No hay una visita al Museo del Prado que deje indiferente, en pocos lugares uno puede sentirse tan reconfortado, tan halagado como visitante, tan comprendido. Por mucho que los modernos –día a día más reaccionarios– jaleen la inoportunidad de los museos, yo no puedo estarles más agradecido, y más si se trata del Prado, ejemplo para las grandes instituciones museísticas europeas.

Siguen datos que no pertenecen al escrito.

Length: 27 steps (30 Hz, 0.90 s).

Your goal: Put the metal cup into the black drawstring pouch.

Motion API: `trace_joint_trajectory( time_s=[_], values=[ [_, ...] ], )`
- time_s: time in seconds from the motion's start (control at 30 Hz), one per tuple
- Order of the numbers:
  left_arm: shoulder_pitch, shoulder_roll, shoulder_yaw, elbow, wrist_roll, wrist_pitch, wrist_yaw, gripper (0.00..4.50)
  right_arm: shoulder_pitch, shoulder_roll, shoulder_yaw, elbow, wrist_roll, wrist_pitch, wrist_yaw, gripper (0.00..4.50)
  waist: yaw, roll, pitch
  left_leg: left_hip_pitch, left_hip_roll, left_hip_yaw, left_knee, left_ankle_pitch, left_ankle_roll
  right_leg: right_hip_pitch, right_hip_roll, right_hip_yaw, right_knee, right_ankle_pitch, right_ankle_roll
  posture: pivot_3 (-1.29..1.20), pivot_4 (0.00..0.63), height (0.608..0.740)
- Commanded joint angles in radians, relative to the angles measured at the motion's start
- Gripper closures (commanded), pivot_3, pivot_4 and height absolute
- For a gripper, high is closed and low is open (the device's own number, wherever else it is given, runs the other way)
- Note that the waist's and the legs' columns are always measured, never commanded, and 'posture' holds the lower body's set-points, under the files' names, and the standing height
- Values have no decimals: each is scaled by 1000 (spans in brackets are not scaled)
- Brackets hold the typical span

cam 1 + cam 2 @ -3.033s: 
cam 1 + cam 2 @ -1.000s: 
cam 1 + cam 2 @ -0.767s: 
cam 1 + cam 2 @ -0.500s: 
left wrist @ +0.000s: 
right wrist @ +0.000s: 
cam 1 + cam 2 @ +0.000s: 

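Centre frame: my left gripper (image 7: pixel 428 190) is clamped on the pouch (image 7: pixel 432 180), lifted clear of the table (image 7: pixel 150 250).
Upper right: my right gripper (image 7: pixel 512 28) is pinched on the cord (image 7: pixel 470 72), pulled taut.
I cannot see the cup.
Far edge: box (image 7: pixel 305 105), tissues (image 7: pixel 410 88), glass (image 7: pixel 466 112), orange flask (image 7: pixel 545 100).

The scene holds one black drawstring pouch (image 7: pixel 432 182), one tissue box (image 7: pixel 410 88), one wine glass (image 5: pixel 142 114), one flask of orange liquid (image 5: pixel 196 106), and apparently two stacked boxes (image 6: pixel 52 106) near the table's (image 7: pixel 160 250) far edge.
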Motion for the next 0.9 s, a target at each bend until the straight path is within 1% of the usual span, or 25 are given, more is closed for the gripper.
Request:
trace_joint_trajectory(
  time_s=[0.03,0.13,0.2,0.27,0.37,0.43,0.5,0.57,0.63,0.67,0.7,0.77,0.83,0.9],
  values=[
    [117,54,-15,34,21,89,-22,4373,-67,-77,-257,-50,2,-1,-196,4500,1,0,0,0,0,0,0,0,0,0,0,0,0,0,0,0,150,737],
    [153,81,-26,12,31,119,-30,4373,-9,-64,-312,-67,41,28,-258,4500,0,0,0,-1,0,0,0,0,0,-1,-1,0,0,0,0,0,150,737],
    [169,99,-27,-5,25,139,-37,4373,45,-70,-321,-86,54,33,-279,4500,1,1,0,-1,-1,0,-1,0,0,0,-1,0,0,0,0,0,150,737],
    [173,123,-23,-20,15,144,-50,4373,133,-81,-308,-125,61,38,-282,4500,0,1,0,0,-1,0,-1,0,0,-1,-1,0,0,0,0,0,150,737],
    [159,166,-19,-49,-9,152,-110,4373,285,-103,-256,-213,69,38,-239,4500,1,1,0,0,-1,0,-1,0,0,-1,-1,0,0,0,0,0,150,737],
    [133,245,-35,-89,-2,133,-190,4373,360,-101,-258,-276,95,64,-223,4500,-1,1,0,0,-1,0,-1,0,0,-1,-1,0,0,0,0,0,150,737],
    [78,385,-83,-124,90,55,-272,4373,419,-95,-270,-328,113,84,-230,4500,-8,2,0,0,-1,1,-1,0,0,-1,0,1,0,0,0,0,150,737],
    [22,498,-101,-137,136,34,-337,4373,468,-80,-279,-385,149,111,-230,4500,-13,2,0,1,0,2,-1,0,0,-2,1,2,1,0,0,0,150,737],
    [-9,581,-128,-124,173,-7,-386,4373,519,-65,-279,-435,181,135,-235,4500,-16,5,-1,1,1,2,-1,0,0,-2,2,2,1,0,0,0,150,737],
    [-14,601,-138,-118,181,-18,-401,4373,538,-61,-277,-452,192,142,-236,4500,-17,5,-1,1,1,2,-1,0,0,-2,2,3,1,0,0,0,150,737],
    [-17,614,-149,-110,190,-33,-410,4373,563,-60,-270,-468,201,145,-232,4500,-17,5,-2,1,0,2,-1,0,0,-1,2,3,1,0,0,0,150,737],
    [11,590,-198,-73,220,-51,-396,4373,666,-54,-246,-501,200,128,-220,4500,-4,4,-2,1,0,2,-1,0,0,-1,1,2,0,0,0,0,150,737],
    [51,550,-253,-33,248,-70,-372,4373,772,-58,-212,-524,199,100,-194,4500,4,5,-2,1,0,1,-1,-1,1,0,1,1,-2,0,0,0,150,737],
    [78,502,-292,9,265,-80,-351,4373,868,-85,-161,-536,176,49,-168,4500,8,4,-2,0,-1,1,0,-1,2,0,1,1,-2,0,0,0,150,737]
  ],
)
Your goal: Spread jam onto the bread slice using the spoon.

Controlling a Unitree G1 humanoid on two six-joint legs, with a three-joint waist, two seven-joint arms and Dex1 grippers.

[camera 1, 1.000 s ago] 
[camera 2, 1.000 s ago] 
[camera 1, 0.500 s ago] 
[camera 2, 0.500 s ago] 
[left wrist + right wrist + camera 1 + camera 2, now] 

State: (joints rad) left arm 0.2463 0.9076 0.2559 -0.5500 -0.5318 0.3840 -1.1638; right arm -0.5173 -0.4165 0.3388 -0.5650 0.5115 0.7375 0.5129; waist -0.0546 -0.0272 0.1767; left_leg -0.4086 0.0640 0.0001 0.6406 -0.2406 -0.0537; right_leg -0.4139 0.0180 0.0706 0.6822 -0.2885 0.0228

Lo que en él se guarda es de tal calado, de tal importancia, que su presencia es un regalo incalculable para todos. No he visto mejor gesto democrático que este ofrecer y compartir. Pienso en el tesón y la generosidad que llevó a unos cuantos entusiastas a preservar las obras, ya a las puertas o durante la guerra civil española; pienso en todos aquellos que han hecho y todavía hacen posible este prodigio que dignifica a un país entero.
Sin embargo, durante los últimos años lo que me ha llevado a este museo ha sido sobre todo el deseo –bien puede llamársele necesidad– de visitar “las otras salas”, me refiero a aquellas que no están jalonadas por los maestros mayores, aquellas que no contienen las telas de Durero, Velázquez, Tiziano, Goya, Rafael, Rubens, por señalar nombres ilustres.
Cada vez es más profundo el silencio y la maravilla de los cuadros de Pedro de Campaña, de Sánchez Coello, de Luis Tristán, cuyo Retrato de un carmelita no deja indiferente; las flores de Juan van der Hamen, esas moscas pululando por el cristal de una jarra sobre un fondo casi negro, de noche perpetua; el San Jerónimo de Antonio de Pereda parece un fragmento de las Instituciones de Juan Casiano; el San Francisco de Asís, de Claudio Coello, el silencio de un rincón de Umbría.
De entre los pintores foráneos, reconozco que Van Reymerswale me detiene siempre ante sus retratos de san Jerónimo, sus manos extrañas, tentaculares, y que escuche el tintineo de las monedas de El cambista y su mujer. Lotto, Gossaert, Van Cronenburch, Grien, Jordaens. Los retratos de Antonio Moro me asombran una vez tras otra.
En El Prado reparé en cómo una gran parte de visitantes malbarata su estancia. Se amontonan ante 'El jardín de las delicias', ríen, se encogen de hombros, se aburren
Hace apenas unas semanas pude regresar al museo y reparé en cómo una desalentadora pero muy numerosa parte de visitantes malbarata su estancia: grupos de orientales que apenas se detienen ante las obras, escolares italianos que sudan y pasan como centellas delante de un Zurbarán o de un Ribera; turistas que van por los pasillos a uña de caballo y sueñan con bebidas energéticas; cuadrillas de adolescentes que se empujan bajo la mirada de desánimo de la maestra; alumnos recién llegados de Estados Unidos, con las cansinas gorras a lo Trump, que no hacen ni el más mínimo caso del tutor de la universidad privada a la que han venido a cursar quién sabe qué durante un par de semanas. Se amontonan ante El jardín de las delicias, ríen, se encogen de hombros, se aburren.
Al lado de estas patrullas ociosas, una muchacha solitaria toma nota de cuanto ve, se acerca al lienzo, mira y mira. No sabe que la observo desde hace rato con mi mayor cercanía. Un matrimonio alemán, ambos con gafas de montura fina, está pensativo ante El Descendimiento de Van der Weyden; dos francesas, de mediana edad, con aspecto de profesoras, están sobrecogidas por las Pinturas negras; un hombre escribe en una pequeña libreta mientras contempla la Santa Bárbara. Un joven muy alto, cosa cada vez más importante en el Prado, mira incrédulo Las meninas sobre una muchedumbre desconsiderada.
Siempre son los mismos: los que se preguntan las cosas, los solitarios y los necesitados de saber, los que no cuadran con las charangas, los pensativos, los que van despacio, los capaces de admirar, restos todos ellos de lo que queda de Europa.